# WORK TO COMPLETE
Without the images, reproduce each line of the material exactly.

****

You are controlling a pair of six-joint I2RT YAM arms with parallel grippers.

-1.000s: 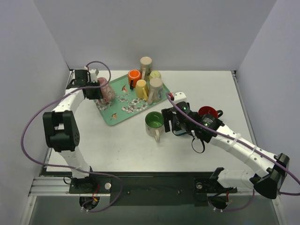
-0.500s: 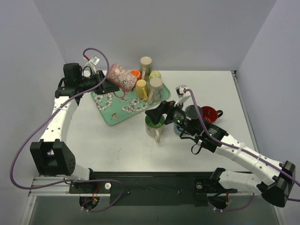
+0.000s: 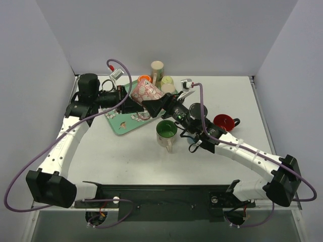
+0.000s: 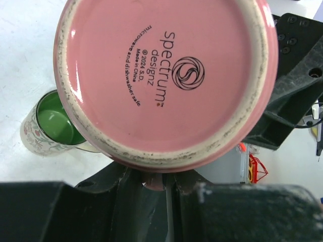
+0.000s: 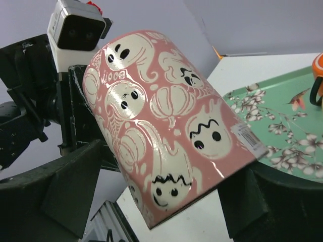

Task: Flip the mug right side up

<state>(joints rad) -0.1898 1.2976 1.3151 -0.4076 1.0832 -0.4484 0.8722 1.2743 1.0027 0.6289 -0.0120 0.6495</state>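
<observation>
Two claws bracket the pink ghost mug [image 5: 166, 116] above the floral tray [image 3: 120, 123]: left claw [image 4: 154, 179] pinches it, base toward that wrist; right claw [image 5: 159, 194] straddles its side, spread.

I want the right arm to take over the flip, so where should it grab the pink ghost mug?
Clamp across the round printed wall of the pink ghost mug, coming from the side opposite the left gripper, which holds its far side. The wall is bare there, and the open right gripper straddles it.
</observation>
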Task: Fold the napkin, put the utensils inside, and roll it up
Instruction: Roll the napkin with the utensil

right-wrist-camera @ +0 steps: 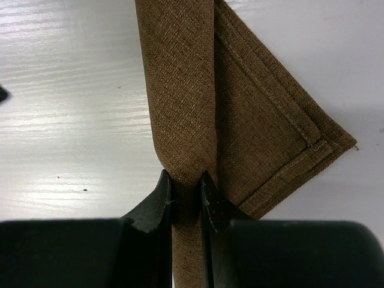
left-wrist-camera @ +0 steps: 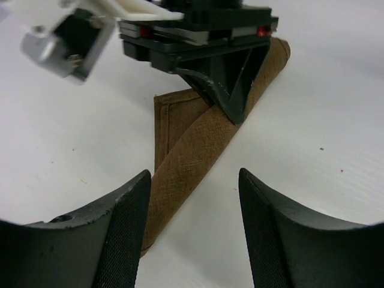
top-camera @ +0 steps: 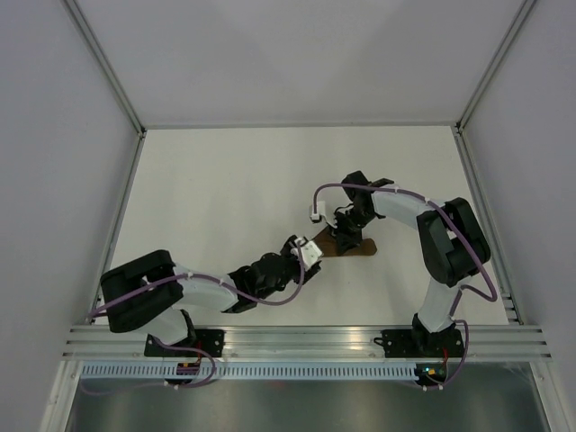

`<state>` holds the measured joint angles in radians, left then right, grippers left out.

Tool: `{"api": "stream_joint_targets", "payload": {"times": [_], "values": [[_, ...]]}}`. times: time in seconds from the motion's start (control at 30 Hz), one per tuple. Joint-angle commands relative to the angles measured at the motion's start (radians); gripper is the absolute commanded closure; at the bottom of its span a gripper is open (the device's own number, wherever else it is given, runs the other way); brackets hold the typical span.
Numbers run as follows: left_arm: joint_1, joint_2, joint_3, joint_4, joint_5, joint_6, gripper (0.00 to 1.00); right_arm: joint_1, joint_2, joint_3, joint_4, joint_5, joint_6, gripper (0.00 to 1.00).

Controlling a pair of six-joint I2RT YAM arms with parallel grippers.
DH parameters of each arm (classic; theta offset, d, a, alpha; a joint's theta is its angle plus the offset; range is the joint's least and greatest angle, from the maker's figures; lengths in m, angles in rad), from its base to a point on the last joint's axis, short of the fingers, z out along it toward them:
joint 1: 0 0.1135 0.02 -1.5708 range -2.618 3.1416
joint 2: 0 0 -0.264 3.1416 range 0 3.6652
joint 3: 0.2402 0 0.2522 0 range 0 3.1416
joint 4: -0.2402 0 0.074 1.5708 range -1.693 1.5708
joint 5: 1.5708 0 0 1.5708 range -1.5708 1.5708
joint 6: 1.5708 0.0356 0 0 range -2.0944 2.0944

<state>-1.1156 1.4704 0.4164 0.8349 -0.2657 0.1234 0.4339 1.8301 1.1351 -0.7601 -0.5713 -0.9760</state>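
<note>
The napkin (top-camera: 356,248) is a brown cloth rolled into a tight tube (left-wrist-camera: 198,150), with one loose triangular flap (right-wrist-camera: 282,138) lying flat on the table beside it. My right gripper (right-wrist-camera: 186,177) is shut on the roll and pinches it across its width; in the left wrist view that gripper (left-wrist-camera: 231,102) comes down onto the tube from above. My left gripper (left-wrist-camera: 195,173) is open at the roll's near end. The tube's tip lies just inside its left finger (left-wrist-camera: 129,216), and the right finger stands apart. The utensils are hidden.
The white table (top-camera: 225,198) is bounded by grey walls and metal frame rails (top-camera: 297,337) at the near edge. Both arms meet at the table's middle right, with a purple cable (top-camera: 360,187) looping over the right arm.
</note>
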Motion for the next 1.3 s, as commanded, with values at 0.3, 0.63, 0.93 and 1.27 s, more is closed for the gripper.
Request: {"api": "stream_joint_targets", "payload": {"times": [0.3,0.63,0.93,1.27], "values": [[-0.072,0.32,0.195,0.072,-0.064,0.511,0.28,0.006,0.189,-0.012,-0.099,0.057,-0.027,0.97],[-0.03,0.41,0.28,-0.086,0.003,0.521,0.33,0.002,0.201,-0.009,-0.105,0.06,-0.03,0.97],[-0.007,0.449,0.358,-0.313,0.077,0.446,0.74,0.0,0.205,-0.011,-0.104,0.054,-0.032,0.97],[0.034,0.429,0.433,-0.538,0.239,0.288,0.98,-0.007,0.118,-0.02,-0.084,0.027,0.026,0.48]]}}
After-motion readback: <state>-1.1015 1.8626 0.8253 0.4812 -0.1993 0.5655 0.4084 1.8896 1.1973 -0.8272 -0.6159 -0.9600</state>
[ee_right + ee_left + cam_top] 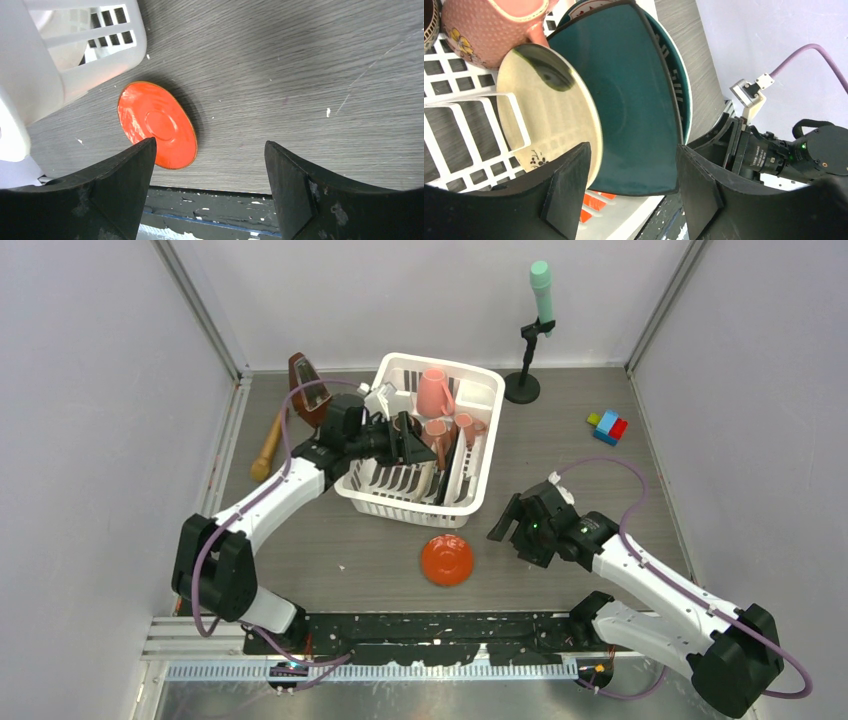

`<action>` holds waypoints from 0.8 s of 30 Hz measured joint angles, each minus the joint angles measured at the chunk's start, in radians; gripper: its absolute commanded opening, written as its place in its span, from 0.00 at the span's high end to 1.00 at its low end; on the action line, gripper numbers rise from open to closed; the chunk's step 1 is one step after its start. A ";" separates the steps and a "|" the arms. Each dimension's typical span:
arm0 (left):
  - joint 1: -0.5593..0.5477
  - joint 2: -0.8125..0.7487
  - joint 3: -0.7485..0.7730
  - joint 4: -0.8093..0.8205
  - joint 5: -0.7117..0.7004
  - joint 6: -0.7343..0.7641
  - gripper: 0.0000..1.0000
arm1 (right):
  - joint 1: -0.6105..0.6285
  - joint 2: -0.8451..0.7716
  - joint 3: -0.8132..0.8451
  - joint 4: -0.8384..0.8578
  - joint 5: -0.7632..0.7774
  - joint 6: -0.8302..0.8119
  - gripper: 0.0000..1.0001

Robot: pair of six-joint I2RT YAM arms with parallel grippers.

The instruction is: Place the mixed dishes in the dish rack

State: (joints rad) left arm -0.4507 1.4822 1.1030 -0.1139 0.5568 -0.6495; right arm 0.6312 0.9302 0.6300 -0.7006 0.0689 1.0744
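**Loaded:** dish rack (455,512) holds a far pink mug (433,392) and a near pink mug (440,430), both beyond the left hand (631,149). The large teal plate (634,90) stands on edge just ahead of that hand's fingers, with a cream dish (544,105) leaning on its left.
**Left hand:** spread wide, apparently gripping nothing.
**Outstanding:** red-centred plate (157,125), flat on the counter (300,75), ahead-left of the right hand (210,144), which is wide and empty.
**Brown bowl:** not made out.
**Off-task:** wooden stick (268,448) and toy blocks (607,426), well apart from both hands.
**Obstruction:** rack wall near the red plate.
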 measured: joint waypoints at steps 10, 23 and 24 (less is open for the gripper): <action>0.000 -0.036 -0.001 -0.029 0.003 0.028 0.33 | 0.000 -0.008 -0.019 0.049 -0.031 0.003 0.22; -0.284 -0.560 -0.159 -0.116 -0.254 0.425 0.38 | 0.000 0.018 -0.301 0.424 -0.173 0.125 0.38; -0.316 -0.594 -0.188 -0.122 -0.277 0.449 0.38 | 0.000 0.036 -0.313 0.460 -0.184 0.131 0.39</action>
State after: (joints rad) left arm -0.7666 0.8886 0.9154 -0.2363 0.2802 -0.2005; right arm 0.6312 0.9665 0.3168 -0.2409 -0.1154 1.2053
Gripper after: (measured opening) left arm 0.621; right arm 0.623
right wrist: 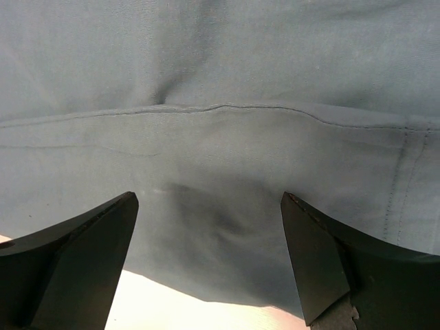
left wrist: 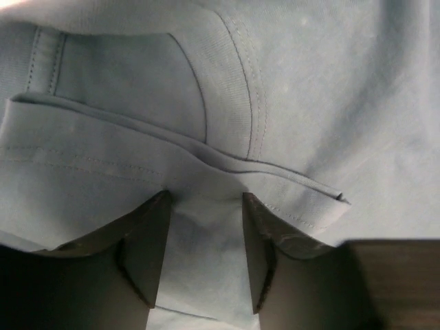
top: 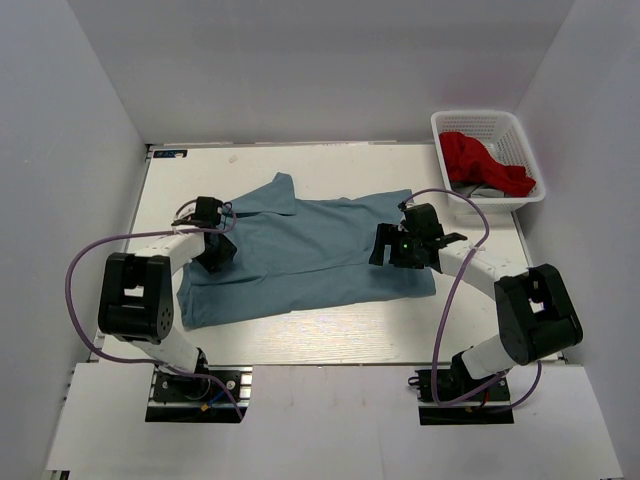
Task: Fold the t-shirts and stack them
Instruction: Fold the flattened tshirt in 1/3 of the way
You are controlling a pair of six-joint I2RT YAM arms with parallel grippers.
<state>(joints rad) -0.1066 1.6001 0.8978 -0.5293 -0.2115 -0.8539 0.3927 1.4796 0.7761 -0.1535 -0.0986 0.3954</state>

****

# OUTPUT FOR THIS TASK
You are controlling a pair of six-joint I2RT YAM arms with parallel grippers.

-1.000s: 
-0.500s: 
+0.000s: 
+0.000s: 
+0.000s: 

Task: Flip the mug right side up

<state>(joints rad) -0.1898 1.2976 1.3151 -0.4076 1.0832 -0.4484 0.8722 1.2743 1.0027 0.6289 -0.0120 0.6495</state>
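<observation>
Two claws bracket the pink ghost mug [image 5: 166, 116] above the floral tray [image 3: 120, 123]: left claw [image 4: 154, 179] pinches it, base toward that wrist; right claw [image 5: 159, 194] straddles its side, spread.

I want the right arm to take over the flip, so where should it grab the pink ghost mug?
Clamp across the round printed wall of the pink ghost mug, coming from the side opposite the left gripper, which holds its far side. The wall is bare there, and the open right gripper straddles it.
</observation>
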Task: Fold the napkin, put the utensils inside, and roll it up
Instruction: Roll the napkin with the utensil

right-wrist-camera @ +0 steps: 
left-wrist-camera @ +0 steps: 
top-camera @ +0 steps: 

`<state>` holds the measured joint angles in radians, left then right, grippers left out.

Tool: `{"api": "stream_joint_targets", "payload": {"times": [_], "values": [[_, ...]]}}`. times: time in seconds from the motion's start (control at 30 Hz), one per tuple. Joint-angle commands relative to the angles measured at the motion's start (radians); gripper is the absolute commanded closure; at the bottom of its span a gripper is open (the device's own number, wherever else it is given, runs the other way); brackets hold the typical span.
Numbers run as follows: left_arm: joint_1, joint_2, joint_3, joint_4, joint_5, joint_6, gripper (0.00 to 1.00); right_arm: joint_1, joint_2, joint_3, joint_4, joint_5, joint_6, gripper (0.00 to 1.00).

Controlling a pair of six-joint I2RT YAM arms with parallel grippers.
DH parameters of each arm (classic; theta offset, d, a, alpha; a joint's theta is its angle plus the offset; range is the joint's least and greatest angle, from the maker's figures; lengths in m, angles in rad), from its base to a point on the last joint's axis, short of the fingers, z out along it toward them:
joint 1: 0 0.1135 0.02 -1.5708 range -2.618 3.1416
joint 2: 0 0 -0.264 3.1416 range 0 3.6652
joint 3: 0.2402 0 0.2522 0 range 0 3.1416
joint 4: -0.2402 0 0.074 1.5708 range -1.693 1.5708
joint 5: 1.5708 0 0 1.5708 range -1.5708 1.5708
joint 6: 1.5708 0.0356 0 0 range -2.0944 2.0944

<state>-1.1156 1.4704 0.4164 0.8349 -0.2657 0.1234 0.4339 1.8301 1.1351 -0.7601 -0.5713 -0.9760</state>
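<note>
The napkin (top-camera: 356,248) is a brown cloth rolled into a tight tube (left-wrist-camera: 198,150), with one loose triangular flap (right-wrist-camera: 282,138) lying flat on the table beside it. My right gripper (right-wrist-camera: 186,177) is shut on the roll and pinches it across its width; in the left wrist view that gripper (left-wrist-camera: 231,102) comes down onto the tube from above. My left gripper (left-wrist-camera: 195,173) is open at the roll's near end. The tube's tip lies just inside its left finger (left-wrist-camera: 129,216), and the right finger stands apart. The utensils are hidden.
The white table (top-camera: 225,198) is bounded by grey walls and metal frame rails (top-camera: 297,337) at the near edge. Both arms meet at the table's middle right, with a purple cable (top-camera: 360,187) looping over the right arm.
</note>
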Motion for the next 1.3 s, as commanded, with values at 0.3, 0.63, 0.93 and 1.27 s, more is closed for the gripper.
Request: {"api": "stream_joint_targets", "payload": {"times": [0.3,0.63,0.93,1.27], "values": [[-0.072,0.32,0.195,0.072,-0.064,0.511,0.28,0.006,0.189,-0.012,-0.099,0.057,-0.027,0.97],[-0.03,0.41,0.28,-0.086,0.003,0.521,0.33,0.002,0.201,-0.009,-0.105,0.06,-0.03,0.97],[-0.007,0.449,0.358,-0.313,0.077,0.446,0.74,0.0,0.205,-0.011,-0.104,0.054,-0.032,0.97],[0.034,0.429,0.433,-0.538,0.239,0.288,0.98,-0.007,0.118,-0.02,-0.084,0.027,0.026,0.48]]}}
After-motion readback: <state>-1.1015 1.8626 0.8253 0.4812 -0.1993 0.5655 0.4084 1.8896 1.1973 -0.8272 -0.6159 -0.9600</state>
[ee_right + ee_left + cam_top] 

`<action>` holds waypoints from 0.8 s of 30 Hz measured joint angles, each minus the joint angles measured at the chunk's start, in radians; gripper: its absolute commanded opening, written as its place in its span, from 0.00 at the span's high end to 1.00 at its low end; on the action line, gripper numbers rise from open to closed; the chunk's step 1 is one step after its start. A ";" separates the steps and a "|" the arms. Each dimension's typical span:
arm0 (left):
  - joint 1: -0.5593..0.5477
  - joint 2: -0.8125..0.7487
  - joint 3: -0.7485..0.7730
  - joint 4: -0.8093..0.8205
  - joint 5: -0.7117..0.7004
  - joint 6: -0.7343..0.7641
  - gripper: 0.0000..1.0000
arm1 (right):
  - joint 1: -0.6105..0.6285
  - joint 2: -0.8451..0.7716
  - joint 3: -0.8132..0.8451
  - joint 4: -0.8384..0.8578
  - joint 5: -0.7632..0.7774
  - joint 6: -0.8302..0.8119
  - gripper: 0.0000..1.0001

Robot: pair of six-joint I2RT YAM arms with parallel grippers.

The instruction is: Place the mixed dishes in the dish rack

State: (joints rad) left arm -0.4507 1.4822 1.1030 -0.1139 0.5568 -0.6495; right arm 0.6312 0.9302 0.6300 -0.7006 0.0689 1.0744
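**Loaded:** dish rack (455,512) holds a far pink mug (433,392) and a near pink mug (440,430), both beyond the left hand (631,149). The large teal plate (634,90) stands on edge just ahead of that hand's fingers, with a cream dish (544,105) leaning on its left.
**Left hand:** spread wide, apparently gripping nothing.
**Outstanding:** red-centred plate (157,125), flat on the counter (300,75), ahead-left of the right hand (210,144), which is wide and empty.
**Brown bowl:** not made out.
**Off-task:** wooden stick (268,448) and toy blocks (607,426), well apart from both hands.
**Obstruction:** rack wall near the red plate.
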 measured: joint waypoints at steps 10, 23 and 24 (less is open for the gripper): <action>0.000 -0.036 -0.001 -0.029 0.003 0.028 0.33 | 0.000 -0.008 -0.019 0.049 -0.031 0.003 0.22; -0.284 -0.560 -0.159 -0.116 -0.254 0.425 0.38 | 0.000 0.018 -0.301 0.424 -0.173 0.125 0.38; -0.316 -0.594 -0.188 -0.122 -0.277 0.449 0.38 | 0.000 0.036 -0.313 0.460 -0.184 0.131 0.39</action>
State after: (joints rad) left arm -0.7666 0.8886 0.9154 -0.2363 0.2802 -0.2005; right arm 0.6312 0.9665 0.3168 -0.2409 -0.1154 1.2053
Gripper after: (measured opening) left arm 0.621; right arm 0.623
right wrist: 
left wrist: 
top: 
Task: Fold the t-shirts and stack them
Instruction: Fold the flattened tshirt in 1/3 of the way
You are controlling a pair of six-joint I2RT YAM arms with parallel grippers.
<state>(joints rad) -0.1066 1.6001 0.8978 -0.5293 -0.2115 -0.8539 0.3927 1.4796 0.7761 -0.1535 -0.0986 0.3954</state>

This exercise has been answered in full.